TALK TITLE: COMPUTATIONAL RADIOTHERAPY: OR HOW PHYSICISTS AND DATA SCIENTISTS CAN HELP TREAT CANCER
Cancer affects all our lives, either personally or when a friend or family member falls ill. Many common cancers can now be treated with a relatively high success rate. One of the most effective forms of treatment is radiotherapy: the use of high energy x-rays or particle beams. These are very accurately targeted at a tumour with the intention of killing as many tumour cells as possible, whilst sparing the surrounding healthy tissue. Unfortunately, every patient and every tumour is unique. Therefore planning radiotherapy treatment presents a complex data science problem involving image analysis and a statistical simulation of the radiation beam and its interaction with biological matter to calculate dose.
I will describe a programme of work based at Cambridge involving clinicians, high energy physicists, computer scientists, engineers and mathematicians working together to improve the use of radiotherapy. We have addressed a wide range of practical issues in large scale data processing and computational simulation of tumour growth and treatment, with real impacts on patient care and the teaching of medical students. This uniquely interdisciplinary work is set in the context of the wider HPC and scientific computing environment in Cambridge. We host one of the largest academic supercomputers in the UK, pioneered the early development of cloud computing and run an internationally renowned course training the next generation of HPC and data scientists.

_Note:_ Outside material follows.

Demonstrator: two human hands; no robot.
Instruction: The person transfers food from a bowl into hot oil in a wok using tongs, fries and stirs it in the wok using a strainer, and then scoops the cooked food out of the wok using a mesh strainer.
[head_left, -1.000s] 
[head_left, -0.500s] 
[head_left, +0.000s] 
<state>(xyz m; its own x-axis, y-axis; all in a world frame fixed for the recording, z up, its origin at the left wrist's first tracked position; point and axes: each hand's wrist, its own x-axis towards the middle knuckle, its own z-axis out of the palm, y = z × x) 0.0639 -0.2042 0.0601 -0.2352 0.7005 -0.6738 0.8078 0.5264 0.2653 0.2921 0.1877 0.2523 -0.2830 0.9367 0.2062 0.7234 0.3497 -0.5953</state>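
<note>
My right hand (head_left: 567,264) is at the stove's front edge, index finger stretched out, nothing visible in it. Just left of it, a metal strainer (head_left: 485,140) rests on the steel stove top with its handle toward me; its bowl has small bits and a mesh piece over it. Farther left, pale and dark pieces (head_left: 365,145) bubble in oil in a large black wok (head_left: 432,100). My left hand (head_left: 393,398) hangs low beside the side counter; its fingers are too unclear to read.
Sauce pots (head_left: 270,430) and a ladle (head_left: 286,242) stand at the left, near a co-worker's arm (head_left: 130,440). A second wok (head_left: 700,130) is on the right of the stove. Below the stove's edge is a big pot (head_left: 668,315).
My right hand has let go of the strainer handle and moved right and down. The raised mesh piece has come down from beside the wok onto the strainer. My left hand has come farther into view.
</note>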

Mark Hayes is based at the Centre for Scientific Computing, part of the Cavendish Laboratory at the University of Cambridge. He has over 20 years experience developing complex, innovative technology solutions in scientific computing, web architecture and sensor networks.

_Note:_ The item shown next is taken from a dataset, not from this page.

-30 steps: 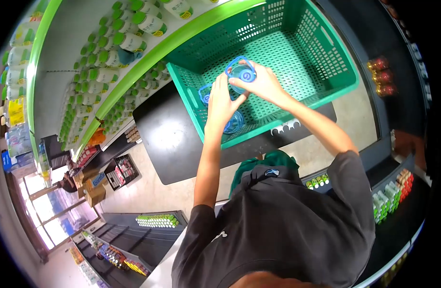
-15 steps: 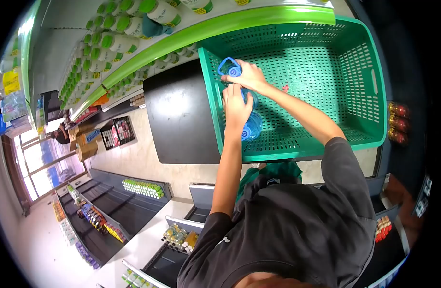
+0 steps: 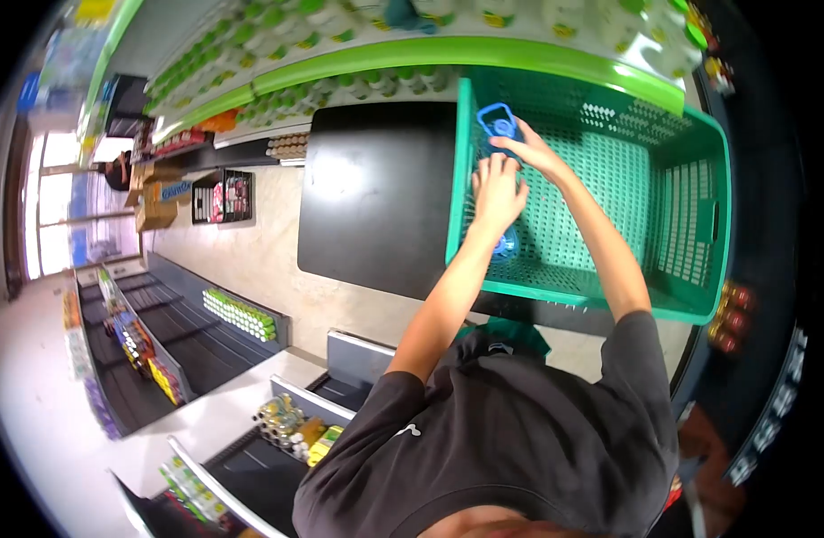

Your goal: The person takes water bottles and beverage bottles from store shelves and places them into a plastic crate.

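Observation:
Inside the green basket, several clear-blue water bottles stand along its left wall. The far bottle has a blue cap and a blue loop handle. My right hand is closed around its near side, thumb toward the cap. Just nearer to me, my left hand lies palm down with fingers fanned and thumb apart, its fingertips at the far bottle's base. Whatever is under that palm is hidden. Below my left wrist, another water bottle shows partly, covered by my forearm on one side.
A black tabletop adjoins the basket's left side. Shelves of white green-capped bottles overhang the far side behind a green shelf edge. Red-lidded jars stand at right. A black crate and cardboard boxes sit on the floor.
The view has shifted, so the basket sits farther right and lower. My left hand has spread its fingers and reaches closer to the far bottle. My right hand stays at that bottle.

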Motion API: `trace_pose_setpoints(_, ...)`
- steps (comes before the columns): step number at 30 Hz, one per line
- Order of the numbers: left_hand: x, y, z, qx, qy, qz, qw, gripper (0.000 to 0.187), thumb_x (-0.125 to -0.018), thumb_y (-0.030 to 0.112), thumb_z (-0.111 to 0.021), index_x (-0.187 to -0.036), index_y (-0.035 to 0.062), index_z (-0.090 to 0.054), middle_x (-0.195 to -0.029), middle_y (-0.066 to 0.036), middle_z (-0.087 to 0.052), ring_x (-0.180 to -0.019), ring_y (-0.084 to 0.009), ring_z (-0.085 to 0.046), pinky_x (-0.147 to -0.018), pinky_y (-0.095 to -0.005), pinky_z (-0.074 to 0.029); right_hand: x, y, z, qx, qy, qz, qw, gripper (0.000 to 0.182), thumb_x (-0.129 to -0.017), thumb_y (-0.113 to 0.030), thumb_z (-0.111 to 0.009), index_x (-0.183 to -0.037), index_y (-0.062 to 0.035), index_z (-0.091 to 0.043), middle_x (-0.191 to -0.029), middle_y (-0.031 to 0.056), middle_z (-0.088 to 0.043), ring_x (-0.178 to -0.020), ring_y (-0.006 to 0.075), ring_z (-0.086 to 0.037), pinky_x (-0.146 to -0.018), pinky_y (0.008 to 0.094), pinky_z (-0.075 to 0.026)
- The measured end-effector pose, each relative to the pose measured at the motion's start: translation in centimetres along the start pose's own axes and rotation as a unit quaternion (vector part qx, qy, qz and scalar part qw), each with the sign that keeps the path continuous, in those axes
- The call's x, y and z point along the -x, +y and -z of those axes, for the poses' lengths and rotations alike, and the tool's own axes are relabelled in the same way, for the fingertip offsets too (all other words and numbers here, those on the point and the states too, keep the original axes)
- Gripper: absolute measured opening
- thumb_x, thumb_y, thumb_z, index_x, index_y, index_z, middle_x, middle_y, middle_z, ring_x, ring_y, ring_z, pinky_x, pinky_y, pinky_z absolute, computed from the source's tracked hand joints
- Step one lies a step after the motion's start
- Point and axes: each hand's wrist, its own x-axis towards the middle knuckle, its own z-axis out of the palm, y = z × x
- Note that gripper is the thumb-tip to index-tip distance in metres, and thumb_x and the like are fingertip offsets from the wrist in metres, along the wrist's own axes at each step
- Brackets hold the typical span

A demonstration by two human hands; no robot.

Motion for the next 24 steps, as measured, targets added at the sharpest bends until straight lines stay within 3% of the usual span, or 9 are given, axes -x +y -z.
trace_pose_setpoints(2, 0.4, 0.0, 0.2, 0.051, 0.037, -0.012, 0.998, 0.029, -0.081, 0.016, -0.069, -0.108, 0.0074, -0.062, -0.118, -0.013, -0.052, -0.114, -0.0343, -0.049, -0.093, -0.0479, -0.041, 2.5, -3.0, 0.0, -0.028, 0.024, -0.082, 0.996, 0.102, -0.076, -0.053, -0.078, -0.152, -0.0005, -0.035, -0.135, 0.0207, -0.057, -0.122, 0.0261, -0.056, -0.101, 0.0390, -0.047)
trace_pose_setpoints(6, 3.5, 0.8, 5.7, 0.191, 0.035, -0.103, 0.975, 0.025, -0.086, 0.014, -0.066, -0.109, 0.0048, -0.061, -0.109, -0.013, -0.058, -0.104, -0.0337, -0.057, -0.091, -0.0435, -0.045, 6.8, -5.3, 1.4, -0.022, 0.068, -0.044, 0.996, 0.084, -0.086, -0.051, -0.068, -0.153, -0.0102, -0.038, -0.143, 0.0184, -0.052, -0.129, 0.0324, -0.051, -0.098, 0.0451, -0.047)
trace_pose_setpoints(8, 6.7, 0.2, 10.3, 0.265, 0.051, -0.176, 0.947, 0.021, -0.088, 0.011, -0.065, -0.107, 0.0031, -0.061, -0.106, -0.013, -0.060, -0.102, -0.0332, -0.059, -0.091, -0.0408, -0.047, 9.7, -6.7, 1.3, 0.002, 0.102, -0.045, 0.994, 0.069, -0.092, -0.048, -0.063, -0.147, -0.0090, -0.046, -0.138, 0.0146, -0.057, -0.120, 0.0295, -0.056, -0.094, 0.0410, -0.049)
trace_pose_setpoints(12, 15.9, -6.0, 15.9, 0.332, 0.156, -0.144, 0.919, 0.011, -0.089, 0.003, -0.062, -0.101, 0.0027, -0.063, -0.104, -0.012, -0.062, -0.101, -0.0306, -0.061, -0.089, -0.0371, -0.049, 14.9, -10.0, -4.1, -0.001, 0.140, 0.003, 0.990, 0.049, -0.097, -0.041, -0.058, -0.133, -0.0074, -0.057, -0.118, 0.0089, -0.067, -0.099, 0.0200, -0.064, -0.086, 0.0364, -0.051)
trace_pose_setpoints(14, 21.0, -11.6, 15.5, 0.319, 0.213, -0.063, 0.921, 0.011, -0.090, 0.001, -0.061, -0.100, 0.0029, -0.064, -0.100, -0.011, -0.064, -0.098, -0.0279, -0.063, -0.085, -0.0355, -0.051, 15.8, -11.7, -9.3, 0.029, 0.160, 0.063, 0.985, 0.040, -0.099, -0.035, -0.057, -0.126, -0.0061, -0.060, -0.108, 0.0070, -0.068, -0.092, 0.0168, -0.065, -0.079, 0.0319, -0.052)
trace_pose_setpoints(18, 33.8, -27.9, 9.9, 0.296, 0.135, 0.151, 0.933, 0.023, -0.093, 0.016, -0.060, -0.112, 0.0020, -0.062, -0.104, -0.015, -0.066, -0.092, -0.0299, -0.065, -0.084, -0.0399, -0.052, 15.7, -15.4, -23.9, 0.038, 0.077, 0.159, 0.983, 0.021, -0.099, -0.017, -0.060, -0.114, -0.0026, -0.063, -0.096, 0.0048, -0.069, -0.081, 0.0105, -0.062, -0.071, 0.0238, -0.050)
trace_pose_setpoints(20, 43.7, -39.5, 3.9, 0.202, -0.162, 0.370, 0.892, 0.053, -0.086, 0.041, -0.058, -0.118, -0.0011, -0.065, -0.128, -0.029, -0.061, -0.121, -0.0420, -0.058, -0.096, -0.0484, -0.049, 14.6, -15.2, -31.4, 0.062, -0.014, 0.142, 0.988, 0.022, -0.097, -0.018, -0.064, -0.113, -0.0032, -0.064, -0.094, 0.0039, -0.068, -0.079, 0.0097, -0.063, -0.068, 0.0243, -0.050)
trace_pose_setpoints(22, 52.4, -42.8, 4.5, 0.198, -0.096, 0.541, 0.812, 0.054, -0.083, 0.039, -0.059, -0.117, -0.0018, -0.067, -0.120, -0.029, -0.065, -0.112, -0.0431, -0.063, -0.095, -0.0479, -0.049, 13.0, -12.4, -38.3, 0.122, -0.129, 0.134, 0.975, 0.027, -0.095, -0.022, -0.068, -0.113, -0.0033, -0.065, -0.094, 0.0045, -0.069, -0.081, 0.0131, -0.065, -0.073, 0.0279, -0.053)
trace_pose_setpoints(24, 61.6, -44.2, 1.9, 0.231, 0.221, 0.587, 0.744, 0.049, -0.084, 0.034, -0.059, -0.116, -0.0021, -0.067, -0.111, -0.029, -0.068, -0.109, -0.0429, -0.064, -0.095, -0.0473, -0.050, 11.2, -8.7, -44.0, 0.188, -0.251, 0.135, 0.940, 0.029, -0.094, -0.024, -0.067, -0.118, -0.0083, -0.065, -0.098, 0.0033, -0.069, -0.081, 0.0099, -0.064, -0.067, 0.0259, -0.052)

His involvement in scientific computing and HPC goes back to 2001 where he was hired to lead the day-to-day research and IT management at the Cambridge eScience Centre, which was one of the regional centres of the UK-wide eScience grid computing programme. Now that the grid has evolved and matured into the cloud, his research activities centre on a collaboration with the Department of Oncology at Addenbrooke’s Hospital in Cambridge, supporting their work in radiotherapy for cancer patients.

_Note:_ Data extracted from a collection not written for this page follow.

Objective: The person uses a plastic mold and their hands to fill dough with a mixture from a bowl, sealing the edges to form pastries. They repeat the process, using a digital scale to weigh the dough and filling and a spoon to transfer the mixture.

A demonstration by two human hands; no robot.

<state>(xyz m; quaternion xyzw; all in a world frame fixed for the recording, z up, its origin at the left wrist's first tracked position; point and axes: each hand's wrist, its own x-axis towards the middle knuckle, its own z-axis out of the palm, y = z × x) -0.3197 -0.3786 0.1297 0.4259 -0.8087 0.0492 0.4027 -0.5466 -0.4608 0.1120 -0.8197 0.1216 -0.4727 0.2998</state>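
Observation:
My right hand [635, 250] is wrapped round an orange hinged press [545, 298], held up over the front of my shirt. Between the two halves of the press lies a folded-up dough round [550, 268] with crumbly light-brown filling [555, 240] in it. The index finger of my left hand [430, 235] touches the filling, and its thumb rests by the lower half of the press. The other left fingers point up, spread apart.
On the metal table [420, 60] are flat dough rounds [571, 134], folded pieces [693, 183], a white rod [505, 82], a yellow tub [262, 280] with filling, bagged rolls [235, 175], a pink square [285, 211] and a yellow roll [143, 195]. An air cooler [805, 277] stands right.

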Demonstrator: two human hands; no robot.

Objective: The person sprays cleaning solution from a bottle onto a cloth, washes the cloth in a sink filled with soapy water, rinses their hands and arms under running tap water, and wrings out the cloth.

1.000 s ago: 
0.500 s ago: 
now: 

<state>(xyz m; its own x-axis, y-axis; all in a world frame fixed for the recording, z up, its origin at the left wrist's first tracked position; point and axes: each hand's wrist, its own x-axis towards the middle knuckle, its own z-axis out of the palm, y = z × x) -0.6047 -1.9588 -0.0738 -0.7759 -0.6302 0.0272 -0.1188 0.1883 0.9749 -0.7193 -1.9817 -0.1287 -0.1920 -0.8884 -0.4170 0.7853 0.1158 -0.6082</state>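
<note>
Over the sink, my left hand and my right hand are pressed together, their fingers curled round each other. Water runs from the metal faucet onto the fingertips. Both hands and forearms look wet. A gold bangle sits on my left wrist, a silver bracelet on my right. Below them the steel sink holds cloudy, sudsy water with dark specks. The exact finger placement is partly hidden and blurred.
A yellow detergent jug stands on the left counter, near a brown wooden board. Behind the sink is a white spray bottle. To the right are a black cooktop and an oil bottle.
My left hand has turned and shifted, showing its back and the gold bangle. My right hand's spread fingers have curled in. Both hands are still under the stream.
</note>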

In other recent work, Mark has helped build real time air quality sensor networks and used natural language processing to automate the collection of statistics from hospital patient records. He lectures a course on computer hardware for the annual HPC Academy summer school at Cambridge, co-chaired the European Conference on Python in Science (EuroSciPy0 in 2014 & 2015 and was a founding member of the Cambridge Advanced Imaging Centre.